Une caution aura trop facilement tendance à croire que si elle a donné son cautionnement pour une durée limitée, au jour de la fin du cautionnement, elle ne sera plus tenue à rien, ce qui n’est pas le cas en raison de l’obligation de règlement, tel que développé ci-dessus.

En revanche, un créancier aura tendance à faire appel à une caution au-delà des engagements pris (par exemple, pour des dettes nées après l’échéance de l’acte de cautionnement, ce qui n’est pas possible en raison de l’obligation de couverture, tel que développé ci-dessus).

Les solutions simples exposées ci-dessus ne sont pas si évidentes puisqu’elles ont fait l’objet de nombreuses jurisprudences, les juridictions ayant de plus en plus tendance à interpréter les textes en faveur du consommateur ou de la partie signataire la plus faible.

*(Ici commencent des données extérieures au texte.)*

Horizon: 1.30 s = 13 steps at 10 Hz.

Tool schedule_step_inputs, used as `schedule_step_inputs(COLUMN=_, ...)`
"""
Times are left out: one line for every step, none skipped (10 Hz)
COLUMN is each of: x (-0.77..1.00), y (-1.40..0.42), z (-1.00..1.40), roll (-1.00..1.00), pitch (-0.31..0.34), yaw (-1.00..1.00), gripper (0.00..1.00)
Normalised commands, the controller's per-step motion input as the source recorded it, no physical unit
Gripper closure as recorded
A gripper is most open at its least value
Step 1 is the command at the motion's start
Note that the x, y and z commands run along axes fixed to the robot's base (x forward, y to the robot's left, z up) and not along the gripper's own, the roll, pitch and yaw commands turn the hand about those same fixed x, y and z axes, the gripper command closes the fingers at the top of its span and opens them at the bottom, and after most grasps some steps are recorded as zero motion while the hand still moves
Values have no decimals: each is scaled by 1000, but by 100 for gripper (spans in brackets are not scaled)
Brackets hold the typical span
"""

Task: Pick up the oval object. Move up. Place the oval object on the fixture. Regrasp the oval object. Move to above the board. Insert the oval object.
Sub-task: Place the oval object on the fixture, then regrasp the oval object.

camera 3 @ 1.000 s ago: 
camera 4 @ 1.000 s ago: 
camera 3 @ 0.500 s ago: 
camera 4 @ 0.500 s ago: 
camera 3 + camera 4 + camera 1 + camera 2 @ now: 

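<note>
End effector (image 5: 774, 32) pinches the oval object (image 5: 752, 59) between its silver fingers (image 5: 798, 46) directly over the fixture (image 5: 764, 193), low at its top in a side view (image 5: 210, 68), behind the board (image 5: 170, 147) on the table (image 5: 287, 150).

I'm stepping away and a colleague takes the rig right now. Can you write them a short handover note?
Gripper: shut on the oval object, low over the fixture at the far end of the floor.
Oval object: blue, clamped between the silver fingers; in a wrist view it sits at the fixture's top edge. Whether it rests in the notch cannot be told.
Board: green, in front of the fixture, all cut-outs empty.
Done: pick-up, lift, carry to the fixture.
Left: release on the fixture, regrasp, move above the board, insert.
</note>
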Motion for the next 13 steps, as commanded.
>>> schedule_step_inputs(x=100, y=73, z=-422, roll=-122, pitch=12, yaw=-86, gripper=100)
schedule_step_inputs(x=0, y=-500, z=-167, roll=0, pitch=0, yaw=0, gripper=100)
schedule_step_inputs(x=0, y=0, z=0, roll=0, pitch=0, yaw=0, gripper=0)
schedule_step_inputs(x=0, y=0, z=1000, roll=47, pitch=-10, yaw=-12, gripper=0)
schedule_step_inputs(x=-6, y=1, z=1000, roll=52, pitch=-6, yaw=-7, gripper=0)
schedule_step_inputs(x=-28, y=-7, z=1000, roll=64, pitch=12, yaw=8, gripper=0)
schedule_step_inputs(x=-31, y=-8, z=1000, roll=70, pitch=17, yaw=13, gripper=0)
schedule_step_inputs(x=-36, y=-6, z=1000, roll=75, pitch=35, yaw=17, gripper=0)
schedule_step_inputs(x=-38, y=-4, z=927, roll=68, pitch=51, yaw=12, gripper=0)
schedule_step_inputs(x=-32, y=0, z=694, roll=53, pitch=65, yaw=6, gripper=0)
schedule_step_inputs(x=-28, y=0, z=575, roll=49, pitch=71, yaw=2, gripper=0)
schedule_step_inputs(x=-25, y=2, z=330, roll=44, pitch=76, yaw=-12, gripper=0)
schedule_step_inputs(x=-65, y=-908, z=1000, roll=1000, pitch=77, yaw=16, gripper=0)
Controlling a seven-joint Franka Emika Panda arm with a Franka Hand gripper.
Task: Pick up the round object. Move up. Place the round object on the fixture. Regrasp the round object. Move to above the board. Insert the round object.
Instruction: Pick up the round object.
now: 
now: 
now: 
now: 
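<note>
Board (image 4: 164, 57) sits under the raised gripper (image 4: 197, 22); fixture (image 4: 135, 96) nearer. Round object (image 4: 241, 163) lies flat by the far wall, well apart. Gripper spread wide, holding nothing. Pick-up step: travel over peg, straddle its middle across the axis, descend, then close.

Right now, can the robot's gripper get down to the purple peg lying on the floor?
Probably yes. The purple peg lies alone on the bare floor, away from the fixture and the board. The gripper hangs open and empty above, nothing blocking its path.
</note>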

Les conditions d’application de la loi et l’analyse ne sera pas faite de la même manière selon que la caution est commerçante ou non et que le cautionnement est utilisé pour les besoins de l’activité commerciale de la caution elle-même.

A noter, une tendance vers une protection accrue de la caution.

Une décision de la Cour de Cassation du 21 janvier 2016 révolutionne quelque peu la matière en ce sens qu’elle a estimé que le créancier, banque du débiteur principal, a l’obligation d’information et de conseil précontractuelle à l’égard de la caution de son client et qu’il ne lui suffit pas d’invoquer un consentement éclairé.

 La caution doit être mise en mesure de déterminer la nature et la portée de son engagement en tant que caution.

 En l’espèce, il s’agissait pourtant d’un cautionnement commercial étant donné que la caution était un administrateur de sociétés, s’étant engagé à cautionner, pour des montants très importants, les dettes d’une société (cliente de la banque) qui, par la suite, a fait faillite.

 L’affaire, renvoyée devant la Cour d’appel, a débouté la caution mais la réflexion évolue.

 Il ressort des développements ci-dessus qu’avant de s’engager en tant que caution, il y a lieu de définir précisément les limites, notamment temporelles, de la garantie dans l’acte de cautionnement.